| Task description |
The lines below that include "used" are to be found and copied.

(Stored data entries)
++++++++++++++++++++

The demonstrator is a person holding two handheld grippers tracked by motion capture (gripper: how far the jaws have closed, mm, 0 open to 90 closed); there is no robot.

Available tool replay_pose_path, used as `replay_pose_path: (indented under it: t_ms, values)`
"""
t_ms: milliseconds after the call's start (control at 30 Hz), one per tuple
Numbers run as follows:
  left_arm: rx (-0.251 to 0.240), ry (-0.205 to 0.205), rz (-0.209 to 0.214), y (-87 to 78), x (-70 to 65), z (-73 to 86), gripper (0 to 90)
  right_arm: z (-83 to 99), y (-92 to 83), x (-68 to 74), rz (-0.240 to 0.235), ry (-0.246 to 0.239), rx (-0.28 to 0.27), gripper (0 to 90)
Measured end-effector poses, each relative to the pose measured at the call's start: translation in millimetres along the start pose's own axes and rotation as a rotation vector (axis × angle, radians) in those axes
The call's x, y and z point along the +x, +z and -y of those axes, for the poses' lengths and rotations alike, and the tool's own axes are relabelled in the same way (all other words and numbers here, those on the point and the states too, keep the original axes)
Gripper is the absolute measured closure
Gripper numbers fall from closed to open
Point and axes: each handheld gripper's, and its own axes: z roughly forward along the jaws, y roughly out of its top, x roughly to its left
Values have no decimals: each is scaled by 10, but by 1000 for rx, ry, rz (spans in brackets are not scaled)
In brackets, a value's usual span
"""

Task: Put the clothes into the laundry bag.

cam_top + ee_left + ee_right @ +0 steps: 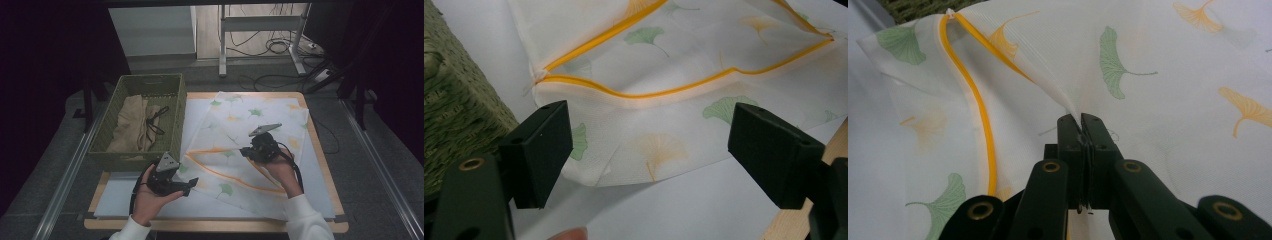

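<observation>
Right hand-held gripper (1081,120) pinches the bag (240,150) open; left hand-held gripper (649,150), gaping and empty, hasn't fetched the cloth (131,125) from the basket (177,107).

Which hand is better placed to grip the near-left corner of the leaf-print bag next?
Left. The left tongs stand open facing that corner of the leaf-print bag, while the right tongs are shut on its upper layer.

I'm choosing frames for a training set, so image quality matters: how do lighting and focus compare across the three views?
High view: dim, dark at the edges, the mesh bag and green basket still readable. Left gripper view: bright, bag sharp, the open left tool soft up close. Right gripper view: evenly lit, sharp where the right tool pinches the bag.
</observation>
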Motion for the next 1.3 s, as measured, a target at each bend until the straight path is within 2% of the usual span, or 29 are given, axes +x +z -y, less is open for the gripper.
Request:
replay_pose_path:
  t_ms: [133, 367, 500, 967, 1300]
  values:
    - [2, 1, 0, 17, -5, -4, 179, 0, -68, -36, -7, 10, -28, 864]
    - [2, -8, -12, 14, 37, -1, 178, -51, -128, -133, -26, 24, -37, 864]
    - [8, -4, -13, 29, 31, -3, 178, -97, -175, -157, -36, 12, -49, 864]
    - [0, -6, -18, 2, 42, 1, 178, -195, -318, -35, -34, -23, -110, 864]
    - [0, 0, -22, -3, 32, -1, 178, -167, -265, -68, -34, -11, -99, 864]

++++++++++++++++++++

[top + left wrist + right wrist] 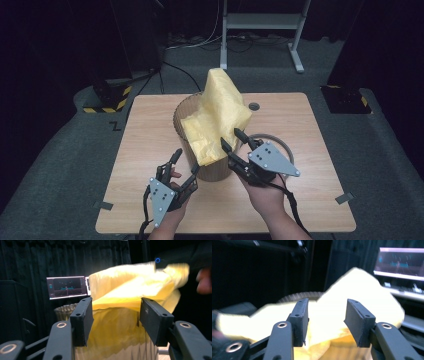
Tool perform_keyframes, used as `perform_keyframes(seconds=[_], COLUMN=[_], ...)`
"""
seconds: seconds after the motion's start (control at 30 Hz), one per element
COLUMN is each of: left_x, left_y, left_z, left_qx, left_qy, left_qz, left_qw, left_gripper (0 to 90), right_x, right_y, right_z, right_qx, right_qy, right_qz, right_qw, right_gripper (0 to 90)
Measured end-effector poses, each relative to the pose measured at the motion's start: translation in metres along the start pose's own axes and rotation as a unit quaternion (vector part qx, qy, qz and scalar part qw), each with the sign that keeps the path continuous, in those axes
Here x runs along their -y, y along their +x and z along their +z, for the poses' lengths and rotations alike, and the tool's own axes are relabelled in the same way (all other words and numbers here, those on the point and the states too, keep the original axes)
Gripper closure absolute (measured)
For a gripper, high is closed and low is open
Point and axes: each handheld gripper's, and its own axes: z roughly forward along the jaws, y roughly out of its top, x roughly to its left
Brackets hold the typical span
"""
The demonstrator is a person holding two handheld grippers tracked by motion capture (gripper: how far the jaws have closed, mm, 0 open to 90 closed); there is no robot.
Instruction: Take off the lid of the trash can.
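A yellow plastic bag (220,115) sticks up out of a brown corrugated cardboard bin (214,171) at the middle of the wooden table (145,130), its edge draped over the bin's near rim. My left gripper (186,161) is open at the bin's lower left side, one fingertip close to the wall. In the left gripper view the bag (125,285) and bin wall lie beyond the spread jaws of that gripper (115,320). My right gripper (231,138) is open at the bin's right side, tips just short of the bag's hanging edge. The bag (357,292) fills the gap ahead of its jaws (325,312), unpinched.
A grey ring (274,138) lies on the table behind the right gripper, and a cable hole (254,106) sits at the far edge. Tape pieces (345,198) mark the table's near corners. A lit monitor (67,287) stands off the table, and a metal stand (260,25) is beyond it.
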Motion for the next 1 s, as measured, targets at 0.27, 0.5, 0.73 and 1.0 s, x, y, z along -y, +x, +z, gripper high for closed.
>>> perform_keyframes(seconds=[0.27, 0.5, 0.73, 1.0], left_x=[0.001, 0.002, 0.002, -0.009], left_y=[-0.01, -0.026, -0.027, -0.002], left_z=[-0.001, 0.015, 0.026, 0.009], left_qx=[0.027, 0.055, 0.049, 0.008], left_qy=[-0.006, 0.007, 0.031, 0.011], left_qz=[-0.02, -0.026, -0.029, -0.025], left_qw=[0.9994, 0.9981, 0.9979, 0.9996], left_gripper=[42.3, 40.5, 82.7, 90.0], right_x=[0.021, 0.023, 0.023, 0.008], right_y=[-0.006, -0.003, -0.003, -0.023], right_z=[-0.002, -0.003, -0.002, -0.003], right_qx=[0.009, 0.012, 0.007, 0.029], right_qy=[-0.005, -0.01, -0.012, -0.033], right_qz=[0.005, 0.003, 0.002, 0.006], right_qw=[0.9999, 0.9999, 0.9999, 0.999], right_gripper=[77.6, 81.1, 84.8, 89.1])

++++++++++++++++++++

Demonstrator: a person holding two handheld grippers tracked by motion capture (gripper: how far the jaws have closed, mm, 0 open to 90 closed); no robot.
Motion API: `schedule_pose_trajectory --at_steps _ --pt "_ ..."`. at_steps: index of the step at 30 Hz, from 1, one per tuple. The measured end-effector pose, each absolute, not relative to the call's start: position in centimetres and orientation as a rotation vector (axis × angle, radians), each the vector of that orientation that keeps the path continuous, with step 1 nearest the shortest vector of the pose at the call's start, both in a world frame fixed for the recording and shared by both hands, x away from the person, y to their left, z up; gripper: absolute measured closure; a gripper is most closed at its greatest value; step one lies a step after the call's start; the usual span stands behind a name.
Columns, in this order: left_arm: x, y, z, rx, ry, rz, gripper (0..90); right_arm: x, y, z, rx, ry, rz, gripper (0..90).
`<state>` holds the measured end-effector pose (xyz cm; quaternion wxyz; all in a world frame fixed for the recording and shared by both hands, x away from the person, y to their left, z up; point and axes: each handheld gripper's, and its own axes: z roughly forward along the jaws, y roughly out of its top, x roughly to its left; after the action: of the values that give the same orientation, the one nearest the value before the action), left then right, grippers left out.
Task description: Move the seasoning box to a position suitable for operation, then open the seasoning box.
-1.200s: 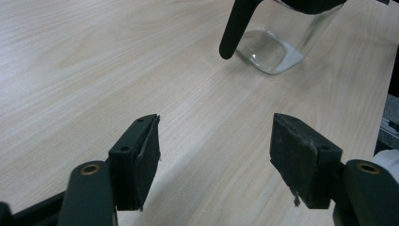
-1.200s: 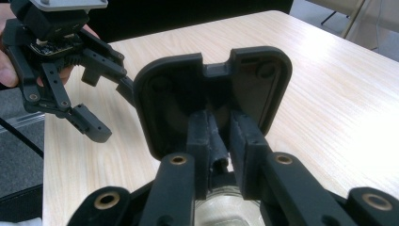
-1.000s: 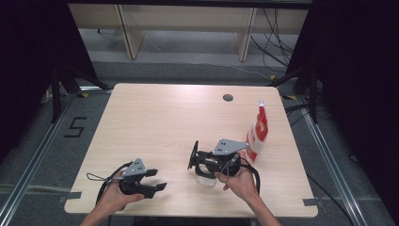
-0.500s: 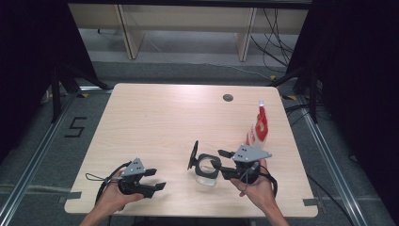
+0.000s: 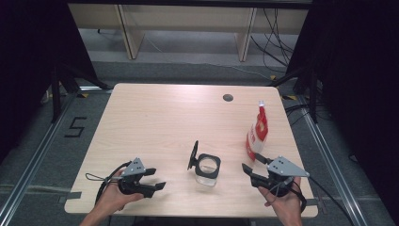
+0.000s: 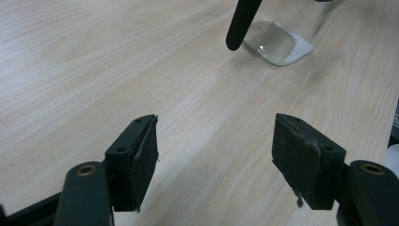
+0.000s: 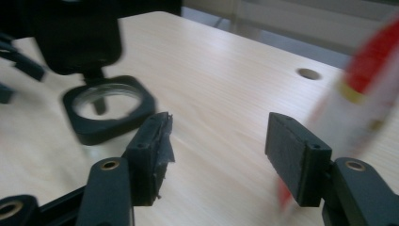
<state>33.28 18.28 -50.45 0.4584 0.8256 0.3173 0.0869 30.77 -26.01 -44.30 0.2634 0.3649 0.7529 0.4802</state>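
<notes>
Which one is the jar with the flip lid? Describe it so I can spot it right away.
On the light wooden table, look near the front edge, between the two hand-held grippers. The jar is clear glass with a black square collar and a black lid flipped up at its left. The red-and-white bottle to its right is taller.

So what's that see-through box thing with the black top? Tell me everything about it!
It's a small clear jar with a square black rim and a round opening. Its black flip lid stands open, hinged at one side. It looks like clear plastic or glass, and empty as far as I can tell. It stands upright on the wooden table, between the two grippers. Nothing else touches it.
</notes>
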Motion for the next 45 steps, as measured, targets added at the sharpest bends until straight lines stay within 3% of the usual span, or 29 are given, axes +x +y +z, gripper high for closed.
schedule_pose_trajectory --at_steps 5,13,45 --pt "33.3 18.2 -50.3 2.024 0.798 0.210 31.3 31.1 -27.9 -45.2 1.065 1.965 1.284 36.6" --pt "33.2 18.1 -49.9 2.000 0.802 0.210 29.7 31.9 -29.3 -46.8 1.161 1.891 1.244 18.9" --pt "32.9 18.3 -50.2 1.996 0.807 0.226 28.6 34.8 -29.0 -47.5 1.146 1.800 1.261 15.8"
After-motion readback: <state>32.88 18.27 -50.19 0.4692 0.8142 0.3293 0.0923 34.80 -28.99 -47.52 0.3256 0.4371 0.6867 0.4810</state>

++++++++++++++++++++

| Response area |
Available tool replay_pose_path, used as `replay_pose_path: (indented under it: t_ms, values)`
Tool perform_keyframes, used as `perform_keyframes(seconds=[_], COLUMN=[_], ...)`

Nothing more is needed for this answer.